Nvidia slumps on report of wide-ranging ban on chip sales by Chinese regulators
It’s the latest in a series of signals that China is actively pursuing an Nvidia-less AI boom that puts its domestic capabilities to the test.
Here’s the latest sign that China is actively pursuing an Nvidia-less AI boom that puts its domestic capabilities to the test:
The Financial Times is reporting that China’s internet regulator has banned the country’s technology leaders, like Alibaba and ByteDance, from buying Nvidia’s AI chips.
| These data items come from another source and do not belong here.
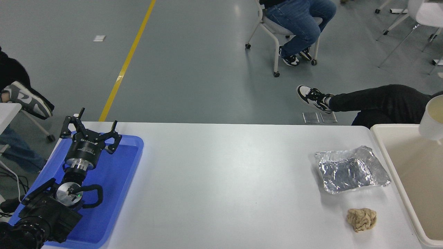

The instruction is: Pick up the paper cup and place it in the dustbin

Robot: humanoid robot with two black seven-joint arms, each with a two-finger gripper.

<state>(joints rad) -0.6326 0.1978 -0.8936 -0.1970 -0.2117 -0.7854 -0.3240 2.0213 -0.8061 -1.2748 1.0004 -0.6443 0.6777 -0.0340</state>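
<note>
The white paper cup [431,119] shows at the picture's right edge, partly cut off, its cream inside facing left. It hangs in the air over the far end of the cream-beige dustbin [391,127], which stands against the table's right end. What holds the cup lies outside the picture, and my right gripper is out of view. My left gripper [90,129] is parked open over the blue tray at the lower left, with nothing between its fingers.
A blue tray [128,162] lies at the table's left end. Near the bin lie a crinkled foil tray [351,169] and a crumpled tan paper ball [361,219]. People sit on chairs beyond the far edge, and a leg with a sneaker [313,97] stretches out near the table.
</note>
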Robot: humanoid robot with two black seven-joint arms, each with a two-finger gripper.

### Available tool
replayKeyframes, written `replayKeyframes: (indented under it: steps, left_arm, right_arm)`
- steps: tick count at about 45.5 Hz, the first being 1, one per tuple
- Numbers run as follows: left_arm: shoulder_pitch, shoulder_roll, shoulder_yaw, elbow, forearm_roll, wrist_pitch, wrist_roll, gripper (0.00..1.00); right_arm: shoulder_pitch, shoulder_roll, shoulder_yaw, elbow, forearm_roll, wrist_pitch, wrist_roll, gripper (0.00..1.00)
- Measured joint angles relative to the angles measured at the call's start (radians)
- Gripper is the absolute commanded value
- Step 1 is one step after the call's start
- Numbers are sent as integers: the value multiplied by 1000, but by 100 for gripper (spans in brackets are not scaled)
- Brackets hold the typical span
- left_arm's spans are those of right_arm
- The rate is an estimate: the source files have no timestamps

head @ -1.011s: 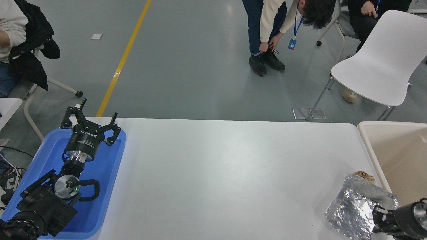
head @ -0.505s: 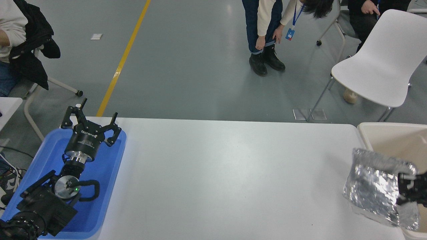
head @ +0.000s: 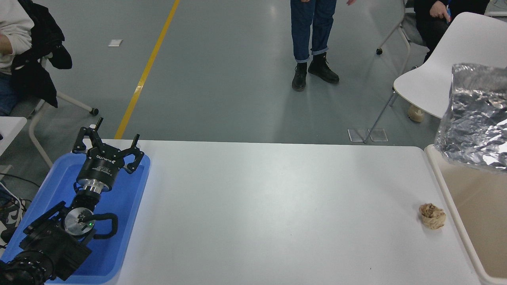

Shares of the $4 trillion chip designer moved lower in premarket trading on this news, as did Advanced Micro Devices.
Per the FT, this directive “comes after Chinese regulators concluded that domestic chips had attained performance comparable to those of Nvidia’s models used in China.”
The report indicates that in the wake of this decision, companies that had orders in progress for the RTX Pro 6000D — chips that Nvidia CEO Jensen Huang has said are ideal for smart factories and logistics — have told their suppliers to stop testing and verification work.
In a press briefing on Wednesday, Huang responded to the report by saying he was “disappointed,” while adding, “They have larger agendas to work out between China and the United States, and I’m understanding of that.”
Separately, in news that seemingly underscores China’s burgeoning AI aptitude, Alibaba is up 2% in early trading after Chinese state media indicated that it had booked a deal with the country’s second-largest wireless carrier to supply AI chips for a new data center.
In mid-August, The Information initially reported that China’s internet regulator “ordered local tech companies including ByteDance, Alibaba Group, and Tencent Holdings to suspend their purchases of Nvidia chips, citing data security concerns.” The outlet followed that up with more coverage showing that the chip designer had told two suppliers that put the finishing touches on its H20 processors (nerfed chips tailor-made for the Chinese market that were previously subject to export controls) to suspend production work.
This continued campaign to squeeze Nvidia out of its domestic market comes just as China and the US have seemingly resolved one of their other major outstanding issues in the tech space, with the framework of an agreement for a US spin-off of (ByteDance-owned) TikTok in place ahead of a scheduled call between US President Donald Trump and Chinese President Xi Jinping on Friday. Earlier this week, China’s State Administration for Market Regulation ruled that Nvidia violated antitrust laws relating to the terms of a 2020 acquisition.
Getting locked out of China’s AI data center market in light of US export controls was a major headache for Nvidia earlier this year, fueling a $4.5 billion impairment charge in its Q1 earnings report and eliciting a whopping 27 references to China during its analyst call, more than the previous four quarterly conference calls combined.
Jensen Huang may have successfully convinced President Trump that “the platform that wins AI developers wins AI” — and promising to send 15% of revenues from H20 sales if export curbs were lifted certainly didn’t hurt his case. But that argument seems to have struck a chord with China’s leadership, too.